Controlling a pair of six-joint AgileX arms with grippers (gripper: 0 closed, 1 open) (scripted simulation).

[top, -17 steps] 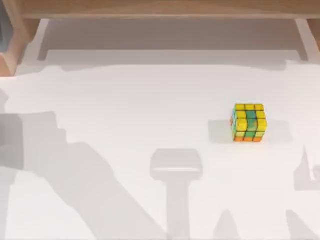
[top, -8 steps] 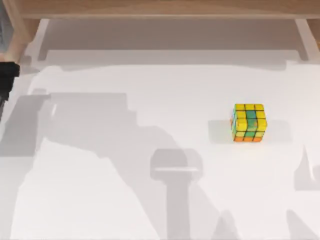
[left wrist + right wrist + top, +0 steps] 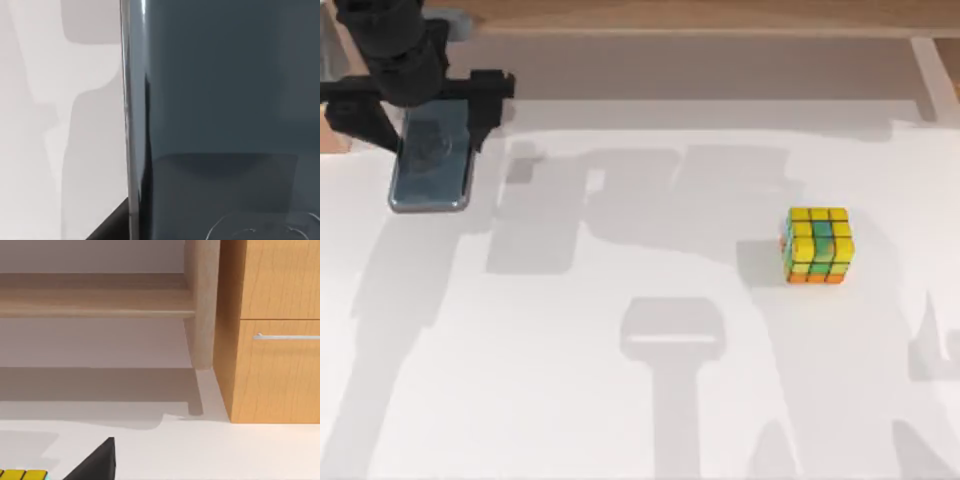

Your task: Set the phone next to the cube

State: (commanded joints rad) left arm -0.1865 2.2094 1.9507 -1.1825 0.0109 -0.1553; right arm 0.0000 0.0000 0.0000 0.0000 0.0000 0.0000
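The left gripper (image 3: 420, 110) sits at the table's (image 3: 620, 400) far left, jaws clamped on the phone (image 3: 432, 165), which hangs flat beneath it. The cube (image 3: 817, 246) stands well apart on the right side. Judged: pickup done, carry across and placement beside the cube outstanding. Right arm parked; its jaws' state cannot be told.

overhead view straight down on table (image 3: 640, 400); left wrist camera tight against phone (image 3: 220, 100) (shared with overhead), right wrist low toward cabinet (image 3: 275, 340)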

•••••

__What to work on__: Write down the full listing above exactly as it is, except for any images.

__Exercise response__:
Controlling a pair of six-joint AgileX arms with grippers (gripper: 0 closed, 1 open) (scripted simulation).

[top, -17 steps] 
[top, -8 steps] 
[left wrist + right wrist + top, +0 steps] 

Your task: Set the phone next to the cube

State: (commanded joints rad) left arm -0.1865 2.2094 1.9507 -1.1825 0.0109 -0.1553; right arm 0.0000 0.0000 0.0000 0.0000 0.0000 0.0000
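The left gripper (image 3: 420, 110) sits at the table's (image 3: 620, 400) far left, jaws clamped on the phone (image 3: 432, 165), which hangs flat beneath it. The cube (image 3: 817, 246) stands well apart on the right side. Judged: pickup done, carry across and placement beside the cube outstanding. Right arm parked; its jaws' state cannot be told.

overhead view straight down on table (image 3: 640, 400); left wrist camera tight against phone (image 3: 220, 100) (shared with overhead), right wrist low toward cabinet (image 3: 275, 340)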

Nothing remains to be written for this exercise.